[net.news] Suggestion for checksum on articles

jerry@oliveb.UUCP (Jerry Aguirre) (07/20/85)

Considering the number of garbled articles and the constant discussion
about what site using what form of batching clobbered what line,
shouldn't we consider adding a header line containing a checksum?

The checksum would have to include the unchanging header lines and the
body of the article.  The path, forwarding version, xref, etc. headers
would have to be excluded from the checksum.  Or, the checksum could be
recalculated as the headers are modified.

With a checksum and the sendbad control message we might have some
chance of cleaning up this problem.  The log entry left by the sendbad
control message would also be an indication to the SA that there is
something wrong in the feed.

The only hard part of this comming up with a checksum that is portable
across the wide varity of machines on the net.

Comments?

				Jerry Aguirre @ Olivetti ATC
{hplabs|fortune|idi|ihnp4|tolerant|allegra|tymix}!oliveb!jerry

guy@sun.uucp (Guy Harris) (07/22/85)

> The only hard part of this comming up with a checksum that is portable
> across the wide varity of machines on the net.

Given that the vast majority of UUCP connections on USENET run over serial
lines using the checksummed "g" protocol, I think we have an existence proof
for such a protocol.  We may not want to use that protocol, though, due to

	1) trade secret restrictions, although Lauren Weinstein could
	   just tell us what the algorithm is

and

	2) the fact that at least some implementations of it within
	   UUCP don't compile into correct code with some C compilers.

To make the checksum portable:

	1) always checksum bytes, not anything larger - but since we're
	   processing text here, it's unlikely that anybody'd go through
	   the trouble to accumulate two bytes and do checksumming on two-
	   byte quantities.

	2) don't use "native" arithmetic operations like addition and
	   subtraction; there is, I believe, at least one Univac 1100 on
	   the net and it's a one's-complement machine.

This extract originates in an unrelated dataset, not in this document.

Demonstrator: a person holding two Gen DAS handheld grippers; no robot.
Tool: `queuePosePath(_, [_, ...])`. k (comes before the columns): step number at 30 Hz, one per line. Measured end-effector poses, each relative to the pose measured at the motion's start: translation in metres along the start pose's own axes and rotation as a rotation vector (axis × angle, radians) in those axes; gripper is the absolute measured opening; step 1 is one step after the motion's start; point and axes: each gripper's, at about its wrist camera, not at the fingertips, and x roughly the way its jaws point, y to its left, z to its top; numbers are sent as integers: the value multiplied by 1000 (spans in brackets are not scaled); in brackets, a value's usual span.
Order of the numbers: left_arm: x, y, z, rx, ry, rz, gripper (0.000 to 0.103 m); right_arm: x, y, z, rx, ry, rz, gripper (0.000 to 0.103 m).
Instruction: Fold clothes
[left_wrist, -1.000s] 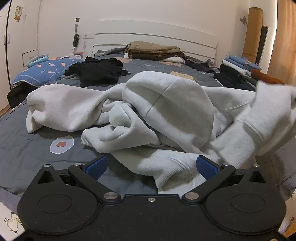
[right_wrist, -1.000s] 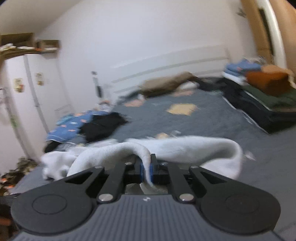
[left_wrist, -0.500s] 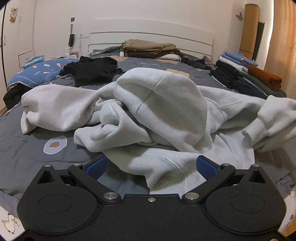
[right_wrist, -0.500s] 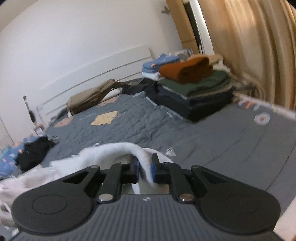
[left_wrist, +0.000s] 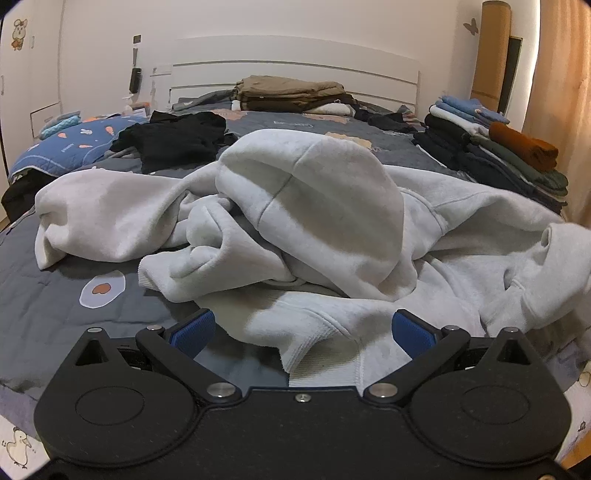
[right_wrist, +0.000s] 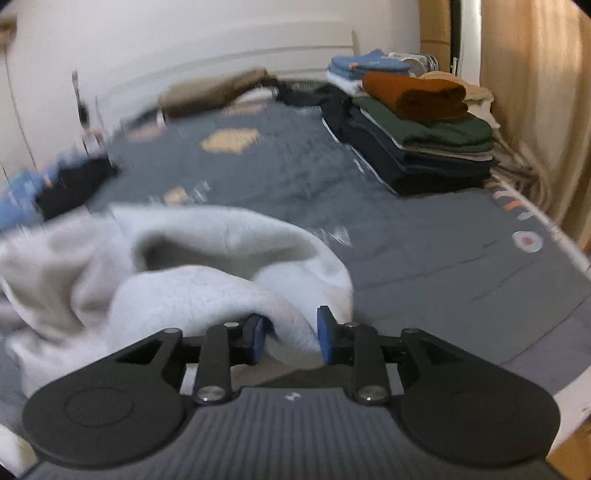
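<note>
Ahead of both pairs of fingers your grey quilted bed (left_wrist: 44, 302) carries everything. The pale grey hoodie (left_wrist: 314, 206) lies crumpled just past your left gripper (left_wrist: 301, 332), whose blue pads are spread wide, its ribbed hem between them, untouched. Your right gripper (right_wrist: 290, 334) is opening; a fold of hoodie sleeve (right_wrist: 236, 291) sits between the pads, seemingly touching only the left one, though blur hides it. Beyond the right fingers lies open quilt, then a folded stack (right_wrist: 424, 136) at the bed's edge.
</note>
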Motion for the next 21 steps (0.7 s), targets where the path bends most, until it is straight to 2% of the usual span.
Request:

	3) don't assume that characters are signed or that they're
	   unsigned - there are lots of signed-character VAXes on the net
	   and there are lots of unsigned-character 3Bs on the net.

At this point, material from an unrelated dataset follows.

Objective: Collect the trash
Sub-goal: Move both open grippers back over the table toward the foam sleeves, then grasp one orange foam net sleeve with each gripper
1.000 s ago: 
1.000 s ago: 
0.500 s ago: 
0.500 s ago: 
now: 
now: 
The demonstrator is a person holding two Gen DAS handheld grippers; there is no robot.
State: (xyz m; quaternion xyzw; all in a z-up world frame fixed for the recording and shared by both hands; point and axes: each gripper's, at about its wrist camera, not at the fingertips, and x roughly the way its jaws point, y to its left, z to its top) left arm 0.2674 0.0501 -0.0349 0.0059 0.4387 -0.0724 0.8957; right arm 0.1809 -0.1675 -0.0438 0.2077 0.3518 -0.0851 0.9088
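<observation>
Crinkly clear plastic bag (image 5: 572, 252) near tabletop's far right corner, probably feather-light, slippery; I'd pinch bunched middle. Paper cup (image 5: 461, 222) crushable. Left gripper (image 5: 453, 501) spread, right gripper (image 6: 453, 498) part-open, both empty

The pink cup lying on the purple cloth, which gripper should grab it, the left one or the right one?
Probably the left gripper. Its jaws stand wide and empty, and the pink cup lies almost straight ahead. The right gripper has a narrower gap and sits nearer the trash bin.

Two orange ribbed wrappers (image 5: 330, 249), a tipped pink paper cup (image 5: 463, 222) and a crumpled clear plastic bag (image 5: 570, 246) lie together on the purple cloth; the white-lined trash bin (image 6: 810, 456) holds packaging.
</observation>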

	4) don't assume that casts will be done in the order you think
	   they will - I believe that was the cause of lots of porting
	   problems for the UUCP "g" protocol checksum code.

	Guy Harris

wls@astrovax.UUCP (William L. Sebok) (07/25/85)

I rather wish that there were some sort of article consistency check, like
a checksum or maybe even just the line number, and if a "good" copy of an
article arrived at a site after a "bad" copy that the "good" copy replace
the "bad" copy rather than being rejected as a "duplicate article".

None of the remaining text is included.